In just a few months, she organizes eight sessions of exercises with groups of 200 and 300 people in Cordoba, always paid for with the alms she received going door to door. In a city with approximately 11,000 people, more than 3,000 made the spiritual exercises. Not only did she manage to feed all who participated, but she had enough money left to help the poor and the prisoners on more than one occasion.

In 1780, she arrived in Buenos Aires, capital of the Viceroyalty, where she was not well received. She was called a mad woman, a fanatic and a witch, and the Franciscan bishop, Sebastian Malvar y Pinto, received her with indifference and distrust. The Viceroy, an old enemy of the Jesuits, did not allow her to organize spiritual exercises in the city. Mama Antula was not discouraged. She insisted repeatedly until she obtained the authorization of Bishop Malvar, who became her protector and her best ally at the end.

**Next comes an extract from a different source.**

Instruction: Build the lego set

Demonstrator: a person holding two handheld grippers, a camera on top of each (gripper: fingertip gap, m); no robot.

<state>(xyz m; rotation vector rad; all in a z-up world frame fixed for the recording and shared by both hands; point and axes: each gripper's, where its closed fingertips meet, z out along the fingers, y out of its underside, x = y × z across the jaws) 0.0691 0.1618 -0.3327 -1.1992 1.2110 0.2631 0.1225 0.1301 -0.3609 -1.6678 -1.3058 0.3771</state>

Endowed with a strong charismatic personality, she calls everyone to an inclusive spiritual renewal; in places where she offered the spiritual exercises, people from all social classes were welcome. During Ignatian retreats, humble neighbors participated along with important civil authorities: viceroys, bishops, priests, peasants, laborers, servants and slaves. In the words of Mama Antula: “I owe that to our Lord Jesus Christ, who did not exclude anyone.”

The fruits of the exercises that she organized were so remarkable that the bishop recommended them to all the parish priests of the diocese. More than 100,000 people participated during the 20 years or so that Mama Antula promoted the work of the exercises in Buenos Aires. In order to facilitate and improve conditions for silence and prayer, she borrowed houses and rented properties, until she could finally start building in 1795 the “Santa Casa de Ejercicios” (Holy House for Spiritual Exercises) that still serves as such, and which is today one of the oldest buildings in Buenos Aires and a national monument. She promoted the devotion to St. Cajetan, which is very strong in the Argentine Republic today.  

Mama Antula, Maria Antonia de Paz y Figueroa, was born in Villa Silípica, Santiago del Estero, Argentina, and died in the Lord on March 7, 1799. She was buried with alms and her remains lie in the Church of Our Lady of Mercy. On July 2, 2010, Pope Benedict XVI declared her Venerable. On August 27, 2016, by order of Pope Francis, Cardinal Angelo Amato, Prefect of the Vatican Congregation for the Causes of Saints, declared her Blessed in a solemn liturgy in her hometown of Santiago del Estero. The work of charity, service and love of this great woman continues in the mission of her sisters, the Daughters of the Divine Savior.